Benjamin Franklin, who was a key player in the struggle for independence from Great Britain, was an independent man by the time he was about 40. So also John Adams, who – along with Franklin and Jefferson – negotiated the alliance with France that secured American independence from Great Britain. Franklin and Adams and other men of that time could and did achieve independence for themselves via “industry,” or hard work and prudent action. Franklin began as an assistant in a printer’s shop and became the most successful publisher in the colonies, which made him a wealthy and independent man by early middle age. He was thus able to spend the rest of his long life pursuing his many interests. He did not have to worry about having to work because he had plenty of money to pay for his needs for the remainder of his life.
He had this money because the government didn’t take it.

School kids are told all about “taxation without representation” – as if “representation” made “taxation” legitimate; the fallacy here is that the “representative” is your agent who acts according to your instructions when in fact he is a man who acts as he likes and claims his actions “represent” what he styles “the people.” And most people fall for this. They are rarely told how little in taxes the colonists – under the British – were forced to pay. There was no tax on income, for one. What you earned via your industry was entirely yours. As opposed to maybe 80 percent yours, after federal taxes. Then a bit less than that after state taxes. And less, again, after all the other taxes – leaving you in the end with perhaps 65 percent of what you earned.
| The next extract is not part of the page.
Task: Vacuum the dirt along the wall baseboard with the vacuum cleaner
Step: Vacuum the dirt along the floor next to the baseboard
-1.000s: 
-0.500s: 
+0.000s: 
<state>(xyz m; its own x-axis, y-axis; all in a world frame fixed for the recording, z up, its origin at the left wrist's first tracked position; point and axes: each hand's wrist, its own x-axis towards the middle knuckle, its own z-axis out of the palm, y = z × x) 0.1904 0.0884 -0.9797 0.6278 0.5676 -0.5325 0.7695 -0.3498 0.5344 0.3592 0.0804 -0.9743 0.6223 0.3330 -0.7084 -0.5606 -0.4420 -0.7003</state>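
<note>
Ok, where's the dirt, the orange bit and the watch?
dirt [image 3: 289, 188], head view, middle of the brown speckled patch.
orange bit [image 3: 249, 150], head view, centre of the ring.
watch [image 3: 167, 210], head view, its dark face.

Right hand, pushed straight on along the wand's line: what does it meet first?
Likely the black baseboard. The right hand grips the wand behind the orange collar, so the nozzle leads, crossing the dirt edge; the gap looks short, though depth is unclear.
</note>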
Which means having to earn back the loss in order to break even.
The colonists didn’t have to pay rent to the government to avoid being kicked out of their homes, either. Thus, a man who was industrious in his teens and twenties and successful by his 30s could aspire to become a free man by his 40s, in the sense that he was free of debt and – much more important – free of “owes.”
Therein lies an independence unimaginable to Americans today because no American has enjoyed it for at least the past 112 years.
You have to go back at least that far to get to a time when what an American earned via his industry was entirely his, both in fact and law. If you earned a dollar, you had a dollar – not 70 cents. And if you didn’t contract a debt – freely – you owed no one anything. If you saved, you had. Imagine it. Or try to.
Americans of the pre “owes” era had the comfort of knowing that work paid – as opposed to having to pay because they worked. That what they earned did not establish an “owes.
Today’s Americans live with endless “owes.” The notices come in the mail regularly, even though they contracted no debt. They must live with uneasy knowing that the government can – and probably will – demand even more money than it already says they “owe” because it has already assumed the power to claim they “owe” some of it. This is why elections are so hotly contested. They are, as Mencken observed, a kind of advance auction of stolen goods. If your next-door neighbor can vote to have your stuff taken by the government – to make you hand over money to pay for what he wants – then you are not an independent man.
None of us are, save perhaps the extremely wealthy. They can live de facto independently even if the government takes 80 percent of everything because the remaining 20 percent is still vastly more than the rest of us will ever possess. But this is oligarchy and even the oligarchs are not independent in the way that Franklin was. The oligarchs wealth could be entirely taken, too – whereas Franklins wealth was secure, protected both by law and the moral customs of his time.
Our time is a very different one.
It is a time of near-ubiquitous grift, in which everyone is trying to protect themselves from everyone else because it seems everyone else is an electoral enemy eager to vote to have the government take their money or otherwise diminish them. There is no possibility of being independent – free of all of that – in what has become of the United States.
You will never own your home, because you will always have to pay to avoid being removed from it.
This business of taxing property renders everyone who pays rent a dependent – upon the income needed to pay it. Other taxes must be paid, on top of that. Nothing can be bought without paying more taxes – using the remainder of one’s money after it has already been taxed multiple times. Most workers don’t even get to briefly possess a portion of their earnings, which are “withheld” by the government.
It is very difficult to be independent when you must work – and have to pay. This is why most Americans work until they are too old to work any longer – at which point they are dependent upon their caretakers and whoever pays for that. The great bulk of Americans spend their “golden years” worrying about whether they’ll have enough money – precisely because the government took so much of it during their working lives.
The best most of us can hope for is that our industry is sufficient to pay the government and leave us enough to pay our expenses as we go. But that is not independence. The kind that was once available to any American willing to work for it. Because other Americans decided they didn’t want to work for it – and voted for the government to make everyone a dependent.